:: Data excerpts ::
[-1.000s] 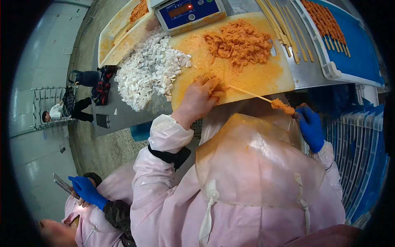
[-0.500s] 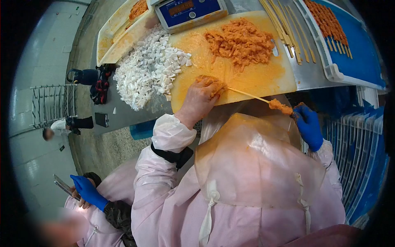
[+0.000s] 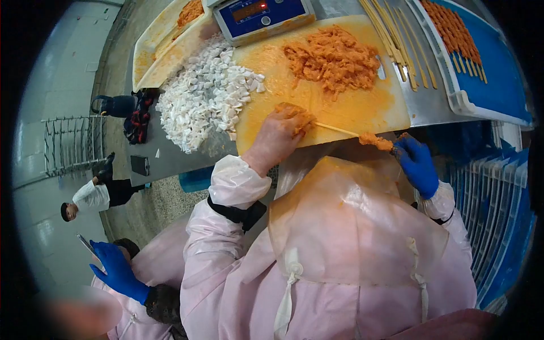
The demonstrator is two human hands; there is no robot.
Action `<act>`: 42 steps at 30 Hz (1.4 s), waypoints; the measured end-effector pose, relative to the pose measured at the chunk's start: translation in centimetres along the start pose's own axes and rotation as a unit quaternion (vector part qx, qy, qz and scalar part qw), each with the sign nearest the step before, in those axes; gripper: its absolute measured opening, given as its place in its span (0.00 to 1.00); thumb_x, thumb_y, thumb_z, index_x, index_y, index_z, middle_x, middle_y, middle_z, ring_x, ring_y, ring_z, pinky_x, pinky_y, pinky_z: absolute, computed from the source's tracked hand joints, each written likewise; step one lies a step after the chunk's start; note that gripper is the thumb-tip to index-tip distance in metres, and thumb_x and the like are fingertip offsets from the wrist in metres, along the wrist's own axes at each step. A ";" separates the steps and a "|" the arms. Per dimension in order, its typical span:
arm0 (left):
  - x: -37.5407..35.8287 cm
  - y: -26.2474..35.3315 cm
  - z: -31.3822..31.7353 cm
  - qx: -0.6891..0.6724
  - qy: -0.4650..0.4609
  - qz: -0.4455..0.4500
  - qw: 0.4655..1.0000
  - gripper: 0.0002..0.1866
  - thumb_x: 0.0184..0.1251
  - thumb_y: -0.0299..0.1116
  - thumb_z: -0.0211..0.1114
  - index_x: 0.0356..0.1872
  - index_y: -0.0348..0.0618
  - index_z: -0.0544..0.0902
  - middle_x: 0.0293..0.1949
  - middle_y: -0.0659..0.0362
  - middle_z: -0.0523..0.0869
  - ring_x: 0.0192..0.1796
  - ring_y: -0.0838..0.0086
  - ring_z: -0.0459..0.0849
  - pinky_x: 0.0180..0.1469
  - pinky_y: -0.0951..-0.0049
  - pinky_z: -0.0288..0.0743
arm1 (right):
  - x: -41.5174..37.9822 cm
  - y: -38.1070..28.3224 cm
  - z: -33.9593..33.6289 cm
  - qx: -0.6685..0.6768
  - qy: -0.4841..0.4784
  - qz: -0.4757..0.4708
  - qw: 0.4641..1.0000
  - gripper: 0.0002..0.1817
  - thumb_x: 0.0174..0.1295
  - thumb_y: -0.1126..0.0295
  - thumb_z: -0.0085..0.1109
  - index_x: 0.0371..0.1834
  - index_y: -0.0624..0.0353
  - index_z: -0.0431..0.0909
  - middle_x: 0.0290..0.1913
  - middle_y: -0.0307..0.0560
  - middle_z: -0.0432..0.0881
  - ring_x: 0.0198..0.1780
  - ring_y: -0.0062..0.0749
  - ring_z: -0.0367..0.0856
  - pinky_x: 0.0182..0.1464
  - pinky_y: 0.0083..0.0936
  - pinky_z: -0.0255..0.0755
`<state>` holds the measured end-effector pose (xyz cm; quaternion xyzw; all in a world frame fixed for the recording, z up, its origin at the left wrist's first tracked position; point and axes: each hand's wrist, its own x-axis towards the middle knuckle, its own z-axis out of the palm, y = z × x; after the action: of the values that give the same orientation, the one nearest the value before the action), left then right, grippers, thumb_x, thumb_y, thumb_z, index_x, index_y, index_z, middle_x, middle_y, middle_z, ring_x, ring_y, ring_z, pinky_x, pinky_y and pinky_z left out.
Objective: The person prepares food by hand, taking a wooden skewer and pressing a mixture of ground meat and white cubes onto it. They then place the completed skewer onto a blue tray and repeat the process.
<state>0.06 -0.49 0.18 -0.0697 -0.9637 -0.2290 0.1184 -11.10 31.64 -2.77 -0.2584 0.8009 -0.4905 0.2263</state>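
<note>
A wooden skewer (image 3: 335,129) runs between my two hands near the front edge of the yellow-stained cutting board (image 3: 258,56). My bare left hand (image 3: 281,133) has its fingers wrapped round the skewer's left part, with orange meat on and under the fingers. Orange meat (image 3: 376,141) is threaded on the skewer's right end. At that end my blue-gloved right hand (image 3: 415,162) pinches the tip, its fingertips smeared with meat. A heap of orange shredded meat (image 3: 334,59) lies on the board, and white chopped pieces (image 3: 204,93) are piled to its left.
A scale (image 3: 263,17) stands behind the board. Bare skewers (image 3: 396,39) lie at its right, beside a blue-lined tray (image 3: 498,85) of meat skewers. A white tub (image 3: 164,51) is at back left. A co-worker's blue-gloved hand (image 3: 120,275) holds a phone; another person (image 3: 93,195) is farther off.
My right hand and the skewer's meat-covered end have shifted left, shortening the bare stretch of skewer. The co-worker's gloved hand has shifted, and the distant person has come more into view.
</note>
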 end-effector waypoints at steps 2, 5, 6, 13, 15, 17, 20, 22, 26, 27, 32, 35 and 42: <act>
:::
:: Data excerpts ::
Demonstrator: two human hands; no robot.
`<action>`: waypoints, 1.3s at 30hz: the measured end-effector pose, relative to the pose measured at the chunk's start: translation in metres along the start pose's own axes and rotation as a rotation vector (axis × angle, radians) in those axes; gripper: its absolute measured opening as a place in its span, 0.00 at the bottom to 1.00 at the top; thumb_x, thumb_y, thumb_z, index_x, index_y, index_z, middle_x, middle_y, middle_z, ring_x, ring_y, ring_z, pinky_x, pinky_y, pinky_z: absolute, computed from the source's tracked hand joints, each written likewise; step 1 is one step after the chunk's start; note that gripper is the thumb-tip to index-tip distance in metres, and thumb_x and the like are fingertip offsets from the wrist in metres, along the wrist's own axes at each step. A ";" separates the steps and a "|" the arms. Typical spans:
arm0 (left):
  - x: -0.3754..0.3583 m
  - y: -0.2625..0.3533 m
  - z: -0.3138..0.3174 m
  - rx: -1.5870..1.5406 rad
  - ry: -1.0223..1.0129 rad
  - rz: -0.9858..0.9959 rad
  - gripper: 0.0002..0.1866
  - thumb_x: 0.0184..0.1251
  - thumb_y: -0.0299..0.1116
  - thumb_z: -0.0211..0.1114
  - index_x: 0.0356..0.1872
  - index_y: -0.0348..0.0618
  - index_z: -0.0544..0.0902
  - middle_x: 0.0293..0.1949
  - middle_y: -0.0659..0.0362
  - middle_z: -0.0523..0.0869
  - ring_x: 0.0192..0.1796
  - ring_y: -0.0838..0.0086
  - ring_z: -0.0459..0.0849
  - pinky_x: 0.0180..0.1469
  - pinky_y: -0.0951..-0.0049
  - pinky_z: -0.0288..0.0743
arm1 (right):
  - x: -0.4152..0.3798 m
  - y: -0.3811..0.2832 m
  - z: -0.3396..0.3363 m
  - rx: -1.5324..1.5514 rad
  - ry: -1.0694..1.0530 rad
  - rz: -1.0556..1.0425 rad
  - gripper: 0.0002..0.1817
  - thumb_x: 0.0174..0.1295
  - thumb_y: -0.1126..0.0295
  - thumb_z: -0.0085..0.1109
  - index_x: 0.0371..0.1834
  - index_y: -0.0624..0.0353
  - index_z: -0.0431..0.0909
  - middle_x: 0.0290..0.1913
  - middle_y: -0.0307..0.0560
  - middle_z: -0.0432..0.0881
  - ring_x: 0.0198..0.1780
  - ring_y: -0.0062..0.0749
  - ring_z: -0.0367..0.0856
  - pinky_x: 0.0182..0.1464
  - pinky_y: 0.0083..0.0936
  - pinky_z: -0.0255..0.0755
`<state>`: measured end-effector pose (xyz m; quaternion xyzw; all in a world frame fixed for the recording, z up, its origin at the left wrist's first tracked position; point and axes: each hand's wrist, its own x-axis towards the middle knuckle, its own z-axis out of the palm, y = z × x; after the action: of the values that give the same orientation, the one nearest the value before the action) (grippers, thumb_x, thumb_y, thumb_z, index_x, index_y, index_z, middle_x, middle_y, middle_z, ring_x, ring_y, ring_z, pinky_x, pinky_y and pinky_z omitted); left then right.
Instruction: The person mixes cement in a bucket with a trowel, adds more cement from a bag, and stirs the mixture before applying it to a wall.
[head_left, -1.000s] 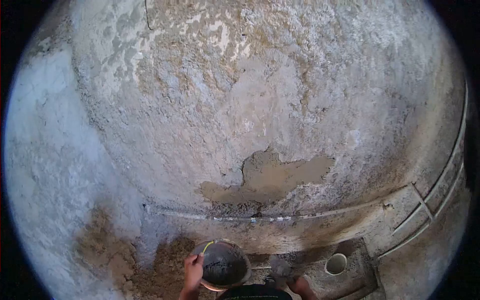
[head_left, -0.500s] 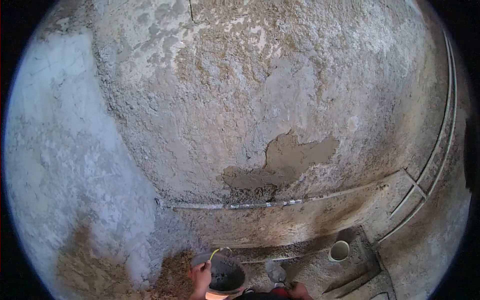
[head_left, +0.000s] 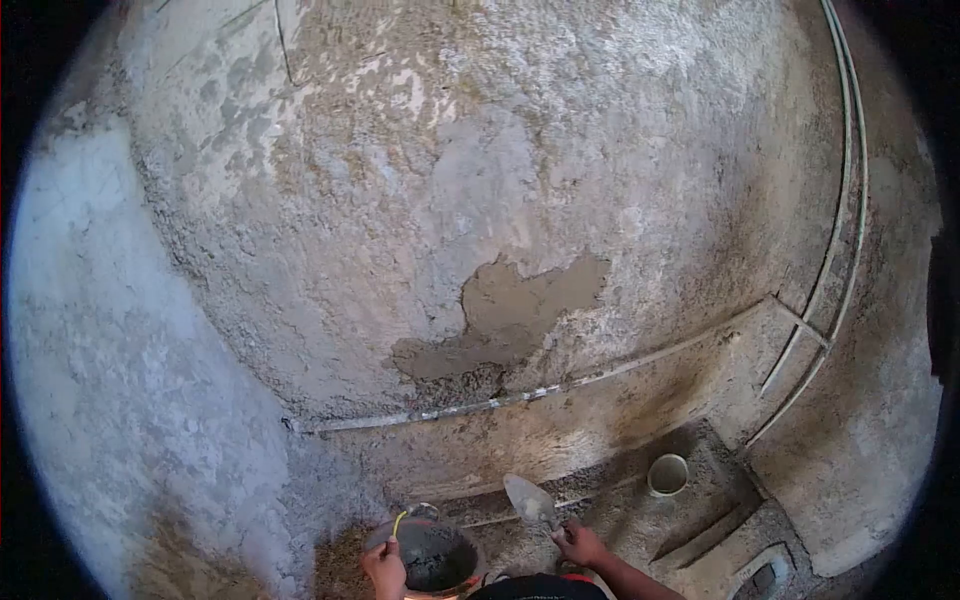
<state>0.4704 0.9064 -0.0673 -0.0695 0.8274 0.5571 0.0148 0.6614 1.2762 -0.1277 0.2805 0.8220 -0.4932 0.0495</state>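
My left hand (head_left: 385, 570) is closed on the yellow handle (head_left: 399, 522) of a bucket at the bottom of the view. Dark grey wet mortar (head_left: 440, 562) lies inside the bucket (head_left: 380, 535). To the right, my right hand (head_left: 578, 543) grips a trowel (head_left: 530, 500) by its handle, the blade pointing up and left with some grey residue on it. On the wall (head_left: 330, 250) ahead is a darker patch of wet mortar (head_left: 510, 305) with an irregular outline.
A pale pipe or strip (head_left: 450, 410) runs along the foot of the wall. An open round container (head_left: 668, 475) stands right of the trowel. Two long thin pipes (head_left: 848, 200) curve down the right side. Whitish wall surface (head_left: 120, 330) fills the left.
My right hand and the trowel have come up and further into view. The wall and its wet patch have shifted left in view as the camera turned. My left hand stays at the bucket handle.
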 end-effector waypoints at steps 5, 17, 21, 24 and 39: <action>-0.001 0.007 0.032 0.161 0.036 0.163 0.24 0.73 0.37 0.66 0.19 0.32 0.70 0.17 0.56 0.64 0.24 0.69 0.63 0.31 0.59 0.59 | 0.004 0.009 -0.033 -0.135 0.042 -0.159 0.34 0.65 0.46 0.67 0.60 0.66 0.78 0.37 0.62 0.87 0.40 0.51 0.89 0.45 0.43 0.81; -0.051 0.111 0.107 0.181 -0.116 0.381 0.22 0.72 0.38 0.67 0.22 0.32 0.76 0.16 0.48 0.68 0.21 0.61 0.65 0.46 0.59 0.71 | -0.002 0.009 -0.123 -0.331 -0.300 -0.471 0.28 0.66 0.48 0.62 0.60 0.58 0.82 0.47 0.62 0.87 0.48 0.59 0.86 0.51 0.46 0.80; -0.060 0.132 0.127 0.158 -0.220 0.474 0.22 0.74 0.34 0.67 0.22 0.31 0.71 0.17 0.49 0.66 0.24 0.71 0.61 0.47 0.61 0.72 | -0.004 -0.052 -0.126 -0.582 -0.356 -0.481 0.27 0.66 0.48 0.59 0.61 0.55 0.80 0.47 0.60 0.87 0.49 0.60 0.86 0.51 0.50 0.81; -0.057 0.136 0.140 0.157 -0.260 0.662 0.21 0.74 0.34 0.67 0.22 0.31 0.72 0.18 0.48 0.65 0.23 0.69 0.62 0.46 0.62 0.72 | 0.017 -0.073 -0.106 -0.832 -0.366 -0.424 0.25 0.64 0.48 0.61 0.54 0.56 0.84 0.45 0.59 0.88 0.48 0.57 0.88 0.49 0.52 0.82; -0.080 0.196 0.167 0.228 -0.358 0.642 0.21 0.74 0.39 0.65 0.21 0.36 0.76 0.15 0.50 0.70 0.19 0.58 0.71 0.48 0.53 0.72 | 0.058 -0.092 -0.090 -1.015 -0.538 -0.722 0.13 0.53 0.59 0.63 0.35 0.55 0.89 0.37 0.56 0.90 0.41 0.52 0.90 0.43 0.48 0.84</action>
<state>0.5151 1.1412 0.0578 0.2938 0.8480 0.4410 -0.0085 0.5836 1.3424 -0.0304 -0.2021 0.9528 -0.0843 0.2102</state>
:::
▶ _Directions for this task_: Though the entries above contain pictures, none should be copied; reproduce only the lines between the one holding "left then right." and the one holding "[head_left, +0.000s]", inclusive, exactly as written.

▶ _Result of this task_:
`<state>`: measured end-effector pose (xyz m; quaternion xyzw; all in a world frame fixed for the recording, z up, its origin at the left wrist's first tracked position; point and axes: each hand's wrist, its own x-axis towards the middle knuckle, its own z-axis out of the palm, y = z × x; after the action: of the values that give the same orientation, the one nearest the value before the action) (grippers, thumb_x, thumb_y, thumb_z, index_x, index_y, index_z, middle_x, middle_y, middle_z, ring_x, ring_y, ring_z, pinky_x, pinky_y and pinky_z omitted); left then right.
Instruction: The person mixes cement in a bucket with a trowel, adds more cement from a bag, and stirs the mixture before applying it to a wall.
[head_left, -1.000s] 
[head_left, -0.500s] 
[head_left, +0.000s] 

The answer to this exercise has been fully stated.